Exercise brief -
In the entries that follow, the first line to write out is the one containing "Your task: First", and the last is the one containing "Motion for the". Reproduce that stretch exactly, with nothing before or after it.

Dataset items
-- Opening Marker --

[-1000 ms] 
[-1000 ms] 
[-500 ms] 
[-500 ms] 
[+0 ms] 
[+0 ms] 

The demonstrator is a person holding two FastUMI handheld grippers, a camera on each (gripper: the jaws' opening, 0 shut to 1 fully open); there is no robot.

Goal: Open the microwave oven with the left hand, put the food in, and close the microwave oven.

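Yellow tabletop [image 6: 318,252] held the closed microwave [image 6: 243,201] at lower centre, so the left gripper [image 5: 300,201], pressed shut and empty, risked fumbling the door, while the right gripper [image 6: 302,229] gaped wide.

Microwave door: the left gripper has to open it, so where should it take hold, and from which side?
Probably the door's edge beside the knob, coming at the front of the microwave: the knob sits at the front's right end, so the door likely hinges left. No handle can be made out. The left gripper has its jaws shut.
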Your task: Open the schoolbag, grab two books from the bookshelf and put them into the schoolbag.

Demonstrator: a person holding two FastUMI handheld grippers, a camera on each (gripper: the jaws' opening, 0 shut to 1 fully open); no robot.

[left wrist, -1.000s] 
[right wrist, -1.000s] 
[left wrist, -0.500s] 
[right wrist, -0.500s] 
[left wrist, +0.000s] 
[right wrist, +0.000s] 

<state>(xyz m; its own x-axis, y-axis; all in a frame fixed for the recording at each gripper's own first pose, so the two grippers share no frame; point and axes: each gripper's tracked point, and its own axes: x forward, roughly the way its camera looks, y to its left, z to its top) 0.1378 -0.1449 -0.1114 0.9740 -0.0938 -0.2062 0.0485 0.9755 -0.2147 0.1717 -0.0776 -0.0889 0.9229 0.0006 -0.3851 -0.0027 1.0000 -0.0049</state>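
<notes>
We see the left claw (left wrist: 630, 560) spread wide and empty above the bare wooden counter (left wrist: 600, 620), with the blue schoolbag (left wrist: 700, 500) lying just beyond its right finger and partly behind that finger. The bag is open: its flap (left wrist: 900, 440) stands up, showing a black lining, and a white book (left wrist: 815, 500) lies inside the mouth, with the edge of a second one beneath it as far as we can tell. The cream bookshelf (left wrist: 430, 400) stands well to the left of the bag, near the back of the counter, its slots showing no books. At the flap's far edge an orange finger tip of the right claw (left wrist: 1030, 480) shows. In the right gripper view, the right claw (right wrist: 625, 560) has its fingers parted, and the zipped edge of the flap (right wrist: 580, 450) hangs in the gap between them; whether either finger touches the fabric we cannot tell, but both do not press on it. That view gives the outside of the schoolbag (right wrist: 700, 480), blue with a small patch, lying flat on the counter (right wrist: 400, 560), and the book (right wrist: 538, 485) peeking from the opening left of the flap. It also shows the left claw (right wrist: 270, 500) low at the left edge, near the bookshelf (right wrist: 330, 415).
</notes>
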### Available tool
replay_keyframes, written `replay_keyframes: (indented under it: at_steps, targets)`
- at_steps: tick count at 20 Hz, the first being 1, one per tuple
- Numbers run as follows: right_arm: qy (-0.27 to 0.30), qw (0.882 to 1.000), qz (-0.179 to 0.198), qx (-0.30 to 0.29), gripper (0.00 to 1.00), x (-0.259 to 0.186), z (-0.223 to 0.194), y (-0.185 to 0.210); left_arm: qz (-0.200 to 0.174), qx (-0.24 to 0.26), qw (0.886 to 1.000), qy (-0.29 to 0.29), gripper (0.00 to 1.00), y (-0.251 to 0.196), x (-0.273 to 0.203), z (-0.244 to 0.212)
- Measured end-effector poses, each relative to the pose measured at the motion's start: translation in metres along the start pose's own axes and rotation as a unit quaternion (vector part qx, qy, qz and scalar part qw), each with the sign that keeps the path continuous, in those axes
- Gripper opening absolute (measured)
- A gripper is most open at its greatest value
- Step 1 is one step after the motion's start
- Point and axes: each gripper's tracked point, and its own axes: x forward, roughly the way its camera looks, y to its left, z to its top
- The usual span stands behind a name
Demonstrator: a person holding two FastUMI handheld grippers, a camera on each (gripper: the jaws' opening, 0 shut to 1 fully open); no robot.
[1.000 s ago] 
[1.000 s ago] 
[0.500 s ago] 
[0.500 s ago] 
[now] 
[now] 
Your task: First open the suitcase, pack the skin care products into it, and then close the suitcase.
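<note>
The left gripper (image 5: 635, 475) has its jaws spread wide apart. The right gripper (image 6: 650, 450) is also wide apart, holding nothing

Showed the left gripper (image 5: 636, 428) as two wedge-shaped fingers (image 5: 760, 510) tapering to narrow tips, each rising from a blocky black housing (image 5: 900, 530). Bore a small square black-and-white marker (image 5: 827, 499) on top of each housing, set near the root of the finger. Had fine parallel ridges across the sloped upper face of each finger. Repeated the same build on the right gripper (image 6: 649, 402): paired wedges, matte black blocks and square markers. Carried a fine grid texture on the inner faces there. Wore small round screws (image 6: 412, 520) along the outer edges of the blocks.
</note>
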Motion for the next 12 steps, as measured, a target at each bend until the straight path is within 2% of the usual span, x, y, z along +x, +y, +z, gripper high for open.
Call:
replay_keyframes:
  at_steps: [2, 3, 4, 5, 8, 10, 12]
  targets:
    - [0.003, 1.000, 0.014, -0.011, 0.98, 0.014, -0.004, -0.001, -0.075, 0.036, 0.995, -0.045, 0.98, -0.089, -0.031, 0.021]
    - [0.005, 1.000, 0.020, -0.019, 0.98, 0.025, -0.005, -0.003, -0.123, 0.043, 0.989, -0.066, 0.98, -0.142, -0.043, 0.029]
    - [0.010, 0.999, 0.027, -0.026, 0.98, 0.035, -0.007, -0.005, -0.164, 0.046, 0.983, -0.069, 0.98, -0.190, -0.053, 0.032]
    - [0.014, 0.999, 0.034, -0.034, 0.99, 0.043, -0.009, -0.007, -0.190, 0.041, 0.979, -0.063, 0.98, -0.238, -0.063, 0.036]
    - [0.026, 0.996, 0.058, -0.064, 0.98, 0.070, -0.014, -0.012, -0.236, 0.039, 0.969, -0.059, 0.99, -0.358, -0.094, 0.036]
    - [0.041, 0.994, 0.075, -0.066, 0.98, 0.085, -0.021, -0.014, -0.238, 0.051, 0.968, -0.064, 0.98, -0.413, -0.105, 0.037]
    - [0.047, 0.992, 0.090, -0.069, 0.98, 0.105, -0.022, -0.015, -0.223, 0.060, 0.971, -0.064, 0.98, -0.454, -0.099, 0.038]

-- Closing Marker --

Output for this exercise -
Your task: First open the suitcase, pack the skin care products into it, and then close the suitcase.
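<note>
The left gripper (image 5: 635, 475) has its jaws spread wide apart. The right gripper (image 6: 650, 450) is also wide apart, holding nothing

Showed the left gripper (image 5: 636, 428) as two wedge-shaped fingers (image 5: 760, 510) tapering to narrow tips, each rising from a blocky black housing (image 5: 900, 530). Bore a small square black-and-white marker (image 5: 827, 499) on top of each housing, set near the root of the finger. Had fine parallel ridges across the sloped upper face of each finger. Repeated the same build on the right gripper (image 6: 649, 402): paired wedges, matte black blocks and square markers. Carried a fine grid texture on the inner faces there. Wore small round screws (image 6: 412, 520) along the outer edges of the blocks.
</note>
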Motion for the next 12 steps, as measured, a target at each bend until the straight path is within 2% of the usual span, x, y, z along +x, +y, +z, gripper high for open.

No more work is needed for this exercise.